IT WAS A PLEASURE TO DISSERVE YOU.
I love Spain. There are millions of wonderful things about living here. But customer service isn’t one of them.
Take restaurants, for example. In the US, going out to dinner is like visiting an exclusive spa. A smiling waitperson arrives at your table and asks if the chair is to the liking of your buttocks. He then takes your order with one hand, while giving a soothing scalp massage with the other. He leaves and—within 35 seconds—returns with your food. He asks if everything was alright during those 35 seconds. As you eat, he returns to the table eighteen times to (a) confirm that your food is OK, (b) refill your water glass, (c) smooth any unsightly wrinkles from your lapels, (d) buff your shoes to a glass-like sheen, (e) confirm that the food is *still* OK, and then (f) remove all empty plates within two nanoseconds after your fork is laid down. The bill is promptly tendered, payment is made, and then…the waitperson lofts you onto his shoulders and carries you to your home.
In Spain, however, things are a bit different. The 100-table restaurant has one waiter—typically the owner’s ill-tempered, blanket-sweating brother-in-law. Twenty minutes after seating, he appears at your table and grunts. Taking the cue, you place your order and the waiter disappears. Twenty minutes later, the food arrives. You finish your food, then spend another twenty minutes trying to seize the waiter’s attention by impersonating an albatross giving flight. Grunt! You request the bill and he stalks-off. Twenty minutes and another albatross flight later, you gently ask if—perhaps—it’s possible that he might’ve forgotten about your bill? GRUNT, GRUNT, GRUNT! With the flash of a Bic® pen, he slaps a plain-white slip of paper onto the table. It contains illegible handwritten scrawl, followed by the number “35.75€.” If you’re lucky, you’ll have exact change. Otherwise…another twenty minutes.
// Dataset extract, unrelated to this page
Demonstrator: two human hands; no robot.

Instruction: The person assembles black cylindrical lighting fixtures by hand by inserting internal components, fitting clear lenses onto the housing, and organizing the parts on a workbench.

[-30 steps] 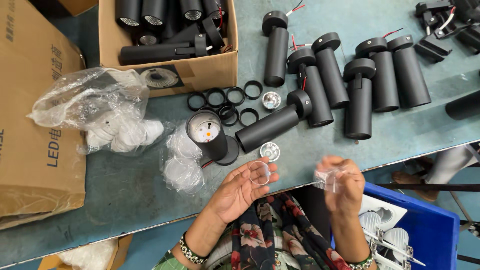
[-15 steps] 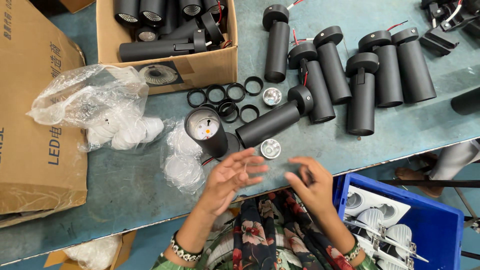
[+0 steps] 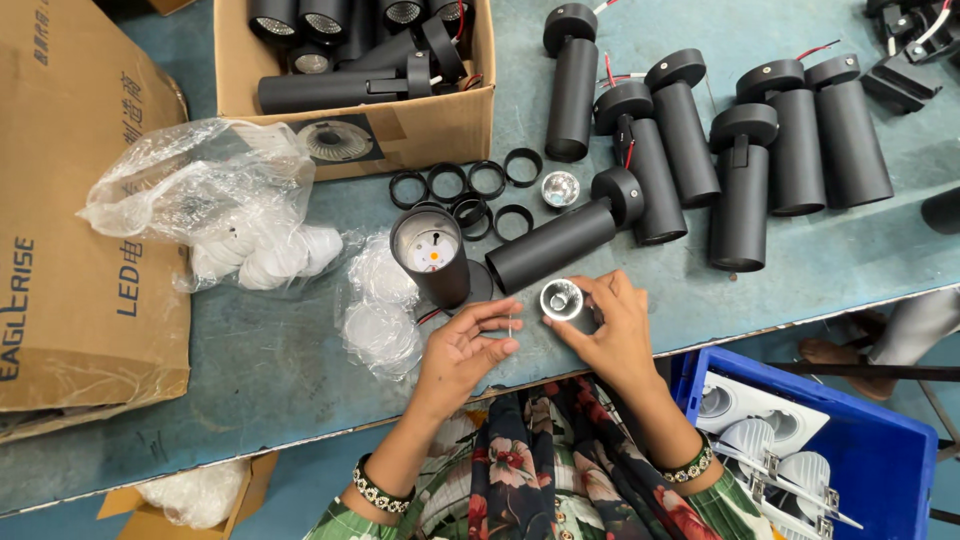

Don’t think that this trend is limited to restaurants. No…during my five and a half years here, I’ve seen displays of service across the board that range from comical to maddening to plain ol’ bizarre.
For instance, we once hired a bricklayer to cement decorative stones onto our living room fireplace. We told him that we wanted yellow stones. We showed him the yellow stones. His quote specified yellow stones. But what did he deliver? Pink stones. Pink stones!!!—followed by 45 minutes of arguing that (a) they’re not pink…they’re yellow; then (b) well…there’s a bit of pink, but they’re mostly yellow; then (c) OK…they’re 100% pink, but they’ll still look good.
He and his pink stones were asked to leave.
Then there’s the story about the heating-oil guy. Our house has a huge heating-oil tank in the basement and—three weeks ago—the oil company truck came to refill it. And while 1,000 liters of highly-flammable heating-oil were being pumped into this de facto nuclear bomb in our basement, what do you think the oil company guy did? You guessed it! He leaned against the wall and…LIT A CIGAR!!!
Strange? Indeed. True? I swear it! It should therefore surprise nobody that my greatest fear is that I might someday need an organ transplant while living in Spain.
“Doctor, is it—perhaps—possible that you might’ve forgotten about my kidney?”